* [Goal of the exercise]:
The lines from the start of the listing through the line containing "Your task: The" should be printed exactly, and no other lines should be printed.

* [Dataset section]:
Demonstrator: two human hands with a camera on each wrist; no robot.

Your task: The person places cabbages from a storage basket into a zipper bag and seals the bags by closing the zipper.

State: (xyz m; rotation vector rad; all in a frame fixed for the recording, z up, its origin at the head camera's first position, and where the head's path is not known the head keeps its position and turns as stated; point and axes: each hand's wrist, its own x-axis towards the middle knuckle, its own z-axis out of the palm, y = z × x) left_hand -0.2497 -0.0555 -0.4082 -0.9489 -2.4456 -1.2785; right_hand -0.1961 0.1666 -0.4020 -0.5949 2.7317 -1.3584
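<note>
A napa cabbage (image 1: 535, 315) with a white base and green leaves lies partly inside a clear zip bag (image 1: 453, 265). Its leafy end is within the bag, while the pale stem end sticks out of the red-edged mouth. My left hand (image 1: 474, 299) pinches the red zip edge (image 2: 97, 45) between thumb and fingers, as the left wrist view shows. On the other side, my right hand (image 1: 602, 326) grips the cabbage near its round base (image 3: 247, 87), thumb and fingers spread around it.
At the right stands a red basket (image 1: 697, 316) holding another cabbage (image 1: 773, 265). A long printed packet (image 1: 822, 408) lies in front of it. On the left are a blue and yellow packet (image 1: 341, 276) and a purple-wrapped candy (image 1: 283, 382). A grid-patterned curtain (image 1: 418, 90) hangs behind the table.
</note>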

* [Result of the exercise]:
Demonstrator: two human hands with a camera on each wrist; no robot.

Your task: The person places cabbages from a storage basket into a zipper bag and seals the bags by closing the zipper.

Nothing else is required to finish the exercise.